Roy Lichtenstein trameur du fictionnel

Roy Lichtenstein, CRAK ! , 1963, Lithographie offset, collection Lex Harding © Estate of Roy Lichtenstein / SABAM 2020

Si  prédomine le réalisme figuratif dans la production de Lichtenstein (1923-1997), rien n’y est réel dans la mesure où tout y devient fictionnel en passant de l’existence à l’image, de la présence à sa représentation. Cet univers est un reflet constatif du monde occidental et plus précisément étasunien de la seconde moitié du XXe siècle.

Au moment où l’artiste est en pleine possession de ses techniques, nous sommes au milieu de ces années que Jean Fourastié avait baptisées « trente glorieuses ». L’après-seconde guerre mondiale se caractérise alors par une croissance industrielle considérable nourrie en grande partie grâce à la production de masse d’objets de consommation inondant les marchés commerciaux.

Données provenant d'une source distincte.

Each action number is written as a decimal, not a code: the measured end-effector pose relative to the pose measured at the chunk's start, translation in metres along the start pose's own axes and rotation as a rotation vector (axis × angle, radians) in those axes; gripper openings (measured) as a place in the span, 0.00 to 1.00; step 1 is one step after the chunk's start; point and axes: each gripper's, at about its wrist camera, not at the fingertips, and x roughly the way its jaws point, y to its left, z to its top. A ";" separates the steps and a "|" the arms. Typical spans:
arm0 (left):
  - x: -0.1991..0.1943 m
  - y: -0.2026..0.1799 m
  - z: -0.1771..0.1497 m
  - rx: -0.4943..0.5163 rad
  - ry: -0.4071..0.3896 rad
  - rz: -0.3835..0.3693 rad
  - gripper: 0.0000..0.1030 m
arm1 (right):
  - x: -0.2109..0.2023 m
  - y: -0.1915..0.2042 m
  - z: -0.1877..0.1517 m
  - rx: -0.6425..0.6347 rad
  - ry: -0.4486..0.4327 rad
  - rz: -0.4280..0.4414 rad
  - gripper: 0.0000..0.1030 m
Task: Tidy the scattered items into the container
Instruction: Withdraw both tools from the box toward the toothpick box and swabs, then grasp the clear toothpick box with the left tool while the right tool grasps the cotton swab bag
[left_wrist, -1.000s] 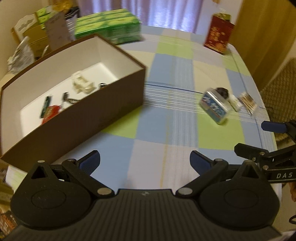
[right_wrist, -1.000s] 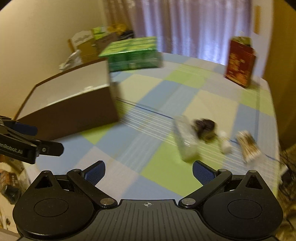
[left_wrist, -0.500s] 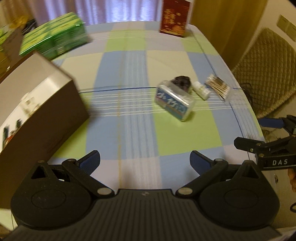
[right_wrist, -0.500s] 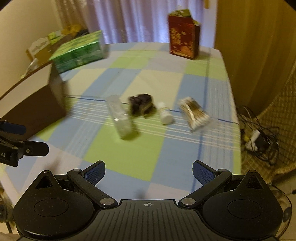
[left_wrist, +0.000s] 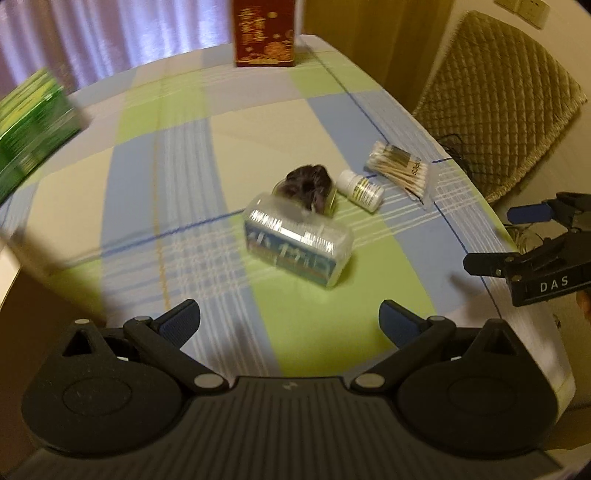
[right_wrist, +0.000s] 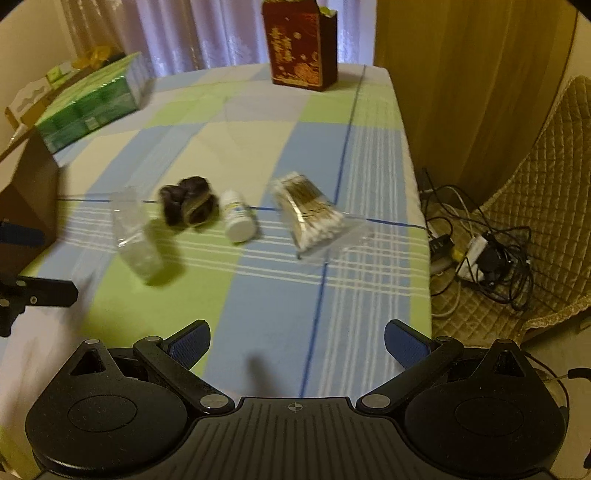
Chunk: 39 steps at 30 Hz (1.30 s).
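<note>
Four loose items lie together on the checked tablecloth: a clear plastic case with a blue label (left_wrist: 297, 245) (right_wrist: 136, 238), a dark bundle (left_wrist: 308, 182) (right_wrist: 186, 201), a small white bottle (left_wrist: 361, 190) (right_wrist: 238, 221) and a bag of cotton swabs (left_wrist: 400, 168) (right_wrist: 312, 218). My left gripper (left_wrist: 290, 323) is open, a short way in front of the clear case. The right gripper (right_wrist: 297, 341) (left_wrist: 513, 240) hangs open above the table's near right part, empty. A corner of the brown box (right_wrist: 26, 199) shows at the left edge of the right wrist view.
A green packet block (right_wrist: 92, 105) (left_wrist: 27, 127) lies at the far left, a dark red carton (right_wrist: 299, 44) (left_wrist: 264, 31) stands at the far edge. A quilted chair (left_wrist: 498, 96) and tangled cables (right_wrist: 480, 254) are beyond the table's right edge.
Both views have swung right, away from the brown box and toward the loose items, which now look nearer. Both grippers stayed open and empty.
</note>
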 end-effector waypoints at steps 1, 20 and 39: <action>0.004 0.001 0.003 0.014 -0.003 -0.010 0.99 | 0.003 -0.003 0.001 0.002 0.005 -0.004 1.00; 0.061 0.003 0.039 0.250 -0.079 -0.139 0.97 | 0.046 -0.034 0.028 -0.063 0.032 -0.029 1.00; 0.027 0.020 0.014 0.103 -0.116 -0.039 0.82 | 0.096 -0.020 0.075 -0.360 -0.075 0.063 0.69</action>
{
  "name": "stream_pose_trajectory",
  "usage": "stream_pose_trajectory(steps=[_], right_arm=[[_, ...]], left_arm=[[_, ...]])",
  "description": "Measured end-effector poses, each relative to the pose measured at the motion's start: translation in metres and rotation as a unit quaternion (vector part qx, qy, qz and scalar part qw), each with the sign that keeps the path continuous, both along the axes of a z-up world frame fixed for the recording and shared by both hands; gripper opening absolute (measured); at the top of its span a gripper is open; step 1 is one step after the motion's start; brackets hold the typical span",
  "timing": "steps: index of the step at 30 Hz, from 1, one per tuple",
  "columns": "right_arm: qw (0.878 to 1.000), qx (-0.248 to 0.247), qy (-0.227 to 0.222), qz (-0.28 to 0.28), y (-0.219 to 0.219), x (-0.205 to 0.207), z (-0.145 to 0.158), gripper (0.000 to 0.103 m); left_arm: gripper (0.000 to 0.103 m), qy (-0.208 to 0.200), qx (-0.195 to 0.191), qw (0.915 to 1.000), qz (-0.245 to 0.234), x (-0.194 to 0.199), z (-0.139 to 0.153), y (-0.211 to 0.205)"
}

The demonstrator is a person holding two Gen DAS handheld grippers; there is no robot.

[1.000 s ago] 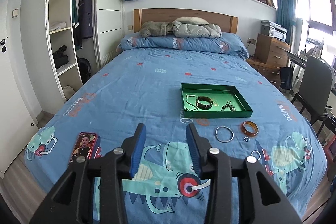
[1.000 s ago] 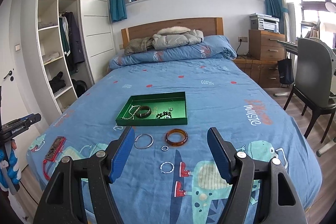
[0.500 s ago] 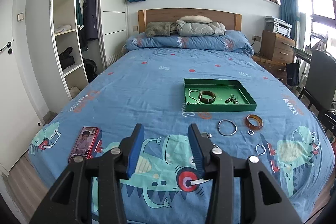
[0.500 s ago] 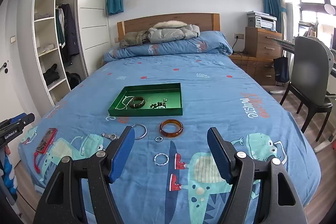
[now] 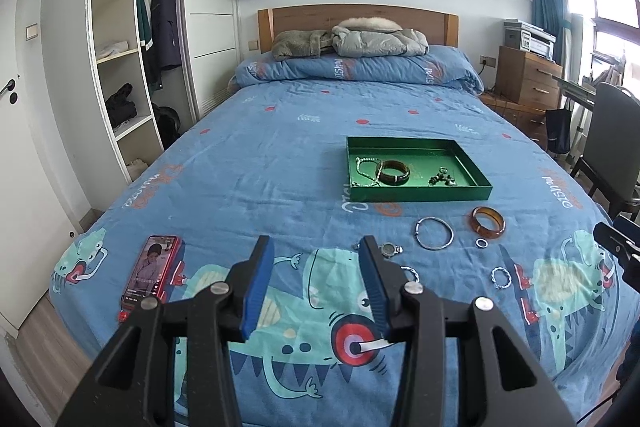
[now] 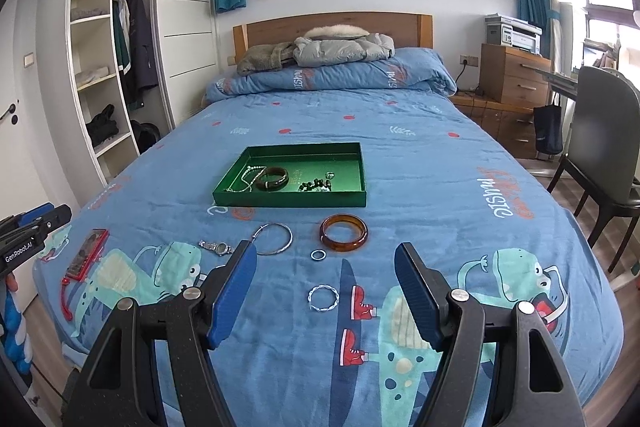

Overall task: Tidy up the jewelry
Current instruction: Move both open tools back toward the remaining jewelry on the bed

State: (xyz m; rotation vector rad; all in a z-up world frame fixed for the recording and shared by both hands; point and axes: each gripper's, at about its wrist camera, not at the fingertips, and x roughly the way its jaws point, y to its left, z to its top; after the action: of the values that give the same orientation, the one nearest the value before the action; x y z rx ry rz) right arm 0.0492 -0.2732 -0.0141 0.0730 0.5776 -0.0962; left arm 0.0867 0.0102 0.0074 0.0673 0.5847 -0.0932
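A green tray [image 6: 362, 167] [image 5: 476, 183] lies on the blue bed and holds a dark bangle [image 6: 272, 178], a silver chain [image 6: 245, 179] and dark beads [image 6: 316, 185]. In front of it on the cover lie an amber bangle [image 6: 343, 232] [image 5: 487, 222], a silver hoop [image 6: 274, 238] [image 5: 434, 238], a small ring [image 6: 318, 255], a twisted silver ring [image 6: 323, 298] [image 5: 501, 277] and a small watch [image 6: 216, 247] [image 5: 387, 249]. My right gripper [image 6: 324, 275] is open and empty above the twisted ring. My left gripper [image 5: 318, 267] is open and empty, left of the watch.
A red-cased phone [image 5: 152, 271] [image 6: 86, 259] lies at the bed's near left corner. Pillows and jackets [image 5: 352, 43] are at the headboard. A wardrobe [image 5: 120, 67] stands left, a dresser [image 6: 516, 75] and a chair [image 6: 600, 155] right.
Both grippers have pulled back and lowered toward the foot of the bed, so the loose jewelry and watch now show nearer the fingers. Both stay open.
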Motion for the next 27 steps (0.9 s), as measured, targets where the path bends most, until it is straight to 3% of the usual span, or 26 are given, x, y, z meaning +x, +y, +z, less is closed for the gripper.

Ce fonctionnement économique va engendrer une appétence de possession matérielle liée au prix rabaissé permis par la fabrication en série.

Catalogue de choses muséalisées

Lichtenstein est un des artistes qui, avec Warhol, a exprimé le mieux l’omniprésence de l’objet dans la civilisation occidentale de consumérisme exacerbé. Les œuvres réunies en cette exposition, pour la plupart, sont des exemplaires de multiples obtenus par xylogravure, aquatinte, sérigraphie, lithographie, impression offset, tapisserie, porcelaine émaillée…

Leur sujet primordial se centralise sur des choses, des accessoires du journalier. Ils sont traités de manière décantée, selon un graphisme remanié, souligné par des traits noirs identifiant leur silhouette ou des lignes obliques synthétisant ombres et reflets. Ce sera des éléments mobiliers. Ce seront des ustensiles ordinaires comme assiettes, plats, verres, bouteilles, cafetières, pots, vases… ainsi que des nourritures appartenant à une production alimentaire mais non intégrés à la nature. Cette dernière se résume en quelques paysages dont les composants (soleil, lune, nuages, mer, plage) n’ont d’identité que graphique, ni plus ni moins que monuments et immeubles.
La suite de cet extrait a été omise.